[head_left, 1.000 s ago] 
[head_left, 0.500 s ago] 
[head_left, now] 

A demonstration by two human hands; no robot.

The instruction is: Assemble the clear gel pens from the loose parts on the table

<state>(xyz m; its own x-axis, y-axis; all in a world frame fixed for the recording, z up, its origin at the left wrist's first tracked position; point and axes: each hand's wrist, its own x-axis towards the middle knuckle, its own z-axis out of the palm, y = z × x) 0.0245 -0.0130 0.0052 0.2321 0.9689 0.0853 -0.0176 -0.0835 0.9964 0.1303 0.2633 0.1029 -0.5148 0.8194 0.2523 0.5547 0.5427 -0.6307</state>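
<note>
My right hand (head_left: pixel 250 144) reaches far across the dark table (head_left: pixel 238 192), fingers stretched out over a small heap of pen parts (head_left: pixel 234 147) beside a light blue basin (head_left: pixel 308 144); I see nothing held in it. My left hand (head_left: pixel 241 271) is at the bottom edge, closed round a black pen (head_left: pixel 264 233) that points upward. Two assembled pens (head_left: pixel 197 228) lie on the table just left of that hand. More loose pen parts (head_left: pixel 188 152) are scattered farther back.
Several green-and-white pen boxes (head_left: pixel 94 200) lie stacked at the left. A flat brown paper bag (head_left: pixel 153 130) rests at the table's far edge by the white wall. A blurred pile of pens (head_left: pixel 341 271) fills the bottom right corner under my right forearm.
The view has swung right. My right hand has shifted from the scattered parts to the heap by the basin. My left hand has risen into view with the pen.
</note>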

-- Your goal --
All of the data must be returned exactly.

-- Answer to this task --
[head_left, 1.000 s ago] 
[head_left, 0.500 s ago] 
[head_left, now] 

A demonstration by two human hands; no robot.

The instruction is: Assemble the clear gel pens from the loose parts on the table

<state>(xyz m; its own x-axis, y-axis; all in a world frame fixed for the recording, z up, its origin at the left wrist's first tracked position; point and axes: each hand's wrist, its own x-axis towards the middle knuckle, its own z-axis out of the palm, y = z × x) 0.0245 -0.0130 0.0052 0.2321 0.9689 0.0853 -0.0176 -0.0835 0.9964 0.1303 0.2633 0.1029 -0.5148 0.8194 0.2523 0.5547 0.5427 -0.6307</state>
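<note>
My right hand (head_left: pixel 250 144) reaches far across the dark table (head_left: pixel 238 192), fingers stretched out over a small heap of pen parts (head_left: pixel 234 147) beside a light blue basin (head_left: pixel 308 144); I see nothing held in it. My left hand (head_left: pixel 241 271) is at the bottom edge, closed round a black pen (head_left: pixel 264 233) that points upward. Two assembled pens (head_left: pixel 197 228) lie on the table just left of that hand. More loose pen parts (head_left: pixel 188 152) are scattered farther back.
Several green-and-white pen boxes (head_left: pixel 94 200) lie stacked at the left. A flat brown paper bag (head_left: pixel 153 130) rests at the table's far edge by the white wall. A blurred pile of pens (head_left: pixel 341 271) fills the bottom right corner under my right forearm.
The view has swung right. My right hand has shifted from the scattered parts to the heap by the basin. My left hand has risen into view with the pen.
</note>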

Above is the complete output.